In the wash-up, financial advisers were forced to become Tax (Financial) Advisers regulated by the Tax Practitioners Board, and the accountants’ exemption was terminated and replaced by a limited licensing regime regulated by ASIC.
Since 1 January this year, financial advisers have been required (unless grandfathered) to hold additional qualifications to be Qualified Tax Relevant Providers (QTRP) and regulated by ASIC.
It could be a hard sell to ask advisers to sanction allowing accountants back onto the field of play operating under the exemption they fought hard to eliminate back in the day.
The limited licensing regime is a bit cumbersome and onerous. Indeed, the Licensee Summit heard last week that Count – whose heritage is firmly rooted in the accounting profession – has closed down its limited authorised representative model because the accountants in the network just weren’t making enough use of it.
Hear me out
At this point, any measure to grow adviser numbers is worth at least hearing out. But it’s also worth bearing in mind that opening the sluices is (to mix a metaphor) a double-edged sword.
On one side there’s a national interest perspective, which says it’s in the nation’s interest that individuals have access to affordable advice to help them make the most of their financial situations, especially as they enter retirement clutching a lifetime’s worth of accumulated superannuation savings; on the other side, it’s the supply constraint that has underwritten the rapidly improving financial health of existing advisers and licensees.
Adviser Ratings says that as advice supply has tightened, “the price of advice has risen sharply”.

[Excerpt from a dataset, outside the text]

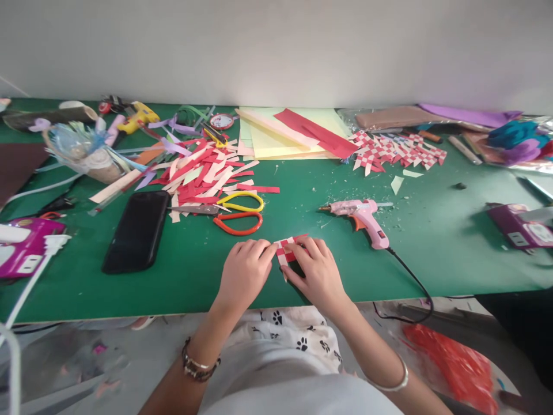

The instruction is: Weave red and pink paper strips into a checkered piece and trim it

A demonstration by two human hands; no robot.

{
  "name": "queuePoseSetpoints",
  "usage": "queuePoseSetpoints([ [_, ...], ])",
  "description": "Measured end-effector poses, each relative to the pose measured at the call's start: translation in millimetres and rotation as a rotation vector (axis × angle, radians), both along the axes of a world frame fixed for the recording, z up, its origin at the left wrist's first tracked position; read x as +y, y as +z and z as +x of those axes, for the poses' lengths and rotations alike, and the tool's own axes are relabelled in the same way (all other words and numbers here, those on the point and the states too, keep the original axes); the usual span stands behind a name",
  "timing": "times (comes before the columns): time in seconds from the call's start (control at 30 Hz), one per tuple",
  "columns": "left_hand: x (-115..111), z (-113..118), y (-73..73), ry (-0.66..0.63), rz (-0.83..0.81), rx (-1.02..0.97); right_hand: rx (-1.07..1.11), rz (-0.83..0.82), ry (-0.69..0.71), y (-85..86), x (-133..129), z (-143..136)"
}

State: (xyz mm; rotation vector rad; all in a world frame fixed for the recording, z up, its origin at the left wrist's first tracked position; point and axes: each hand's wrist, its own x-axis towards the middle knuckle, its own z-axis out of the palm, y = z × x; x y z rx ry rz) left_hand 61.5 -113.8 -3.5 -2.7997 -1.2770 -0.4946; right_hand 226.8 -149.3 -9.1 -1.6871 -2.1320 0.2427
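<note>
Near the front edge of the green table, a small woven piece of red and white paper strips [285, 251] lies between my two hands. My left hand [248, 268] pinches its left edge with the fingers pressed together. My right hand [317, 271] grips it from the right, thumb below and fingers over the top, hiding part of the weave. Scissors with one yellow and one orange handle [238, 223] lie beyond my left hand. A pink glue gun [367, 221] rests on its side to the right.
A black phone [137, 231] lies at left, beside a pile of red and pale strips [211, 170]. Paper sheets [294, 135] and finished woven pieces [395, 150] are at the back. Purple power strips [28, 248] stand at both ends. The glue gun's cord [417, 282] hangs off the front edge.
</note>
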Motion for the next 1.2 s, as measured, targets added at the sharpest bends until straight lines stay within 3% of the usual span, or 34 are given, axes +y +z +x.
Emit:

“The median ongoing fee is now $4837, up 93 per cent since 2019. The result is a market of rarer, more valuable advice relationships, with around 1.92 million Australians now advised and median funds under advice of $755,000 per client,” it said.
The figures paint a picture of a “profitability boom among the practices that came through eight years of reform”.
It says average practice revenue has climbed by 40 per cent since 2023 to $674,000 and the average net profit margin has climbed from 21 per cent a year ago to 23.3 per cent, its highest level in four years.
Almost three in 10 (28 per cent) practices now generate revenue of more than $1.5 million, and the proportion of practices that are unprofitable has plunged from 17.7 per cent to less than 10 per cent.
WT Financial Group managing director Keith Cullen told the Licensee Summit that “in 2018 we took the decision to run towards the [advice] opportunity when many others were heading for the exit, because we saw this emerging supply-demand imbalance”.
“I think superannuation was at about $3 trillion, maybe a bit over $3 trillion at the time. Adviser numbers had started to drop pretty dramatically, and so we saw this supply-demand imbalance emerging, and the wall of capital and a wall of people coming towards retirement, and we ran into the opportunity when others were running away.”
CoreData global managing director Andrew Inwood told the summit that “there is a massive supply-demand problem in this market… and demand for advice is only going to continue as this retirement wave rolls through. So, I think it is a really positive time for advice”.
Entireti’s managing director Neil Younger said “we need more advisers in this game, and nothing’s going to happen about that until we fix these ridiculous education standards, which the minister has committed to do and the opposition said they would support”.
“So, just politically, everybody needs to keep the minister’s and the opposition’s feet to the fire on transforming, reforming, getting back to sanity, the entry pathways into this profession, so that once we’ve got the capacity built, we can take it to the next level by recruiting the next 10,000 advisers, which will happen quickly.”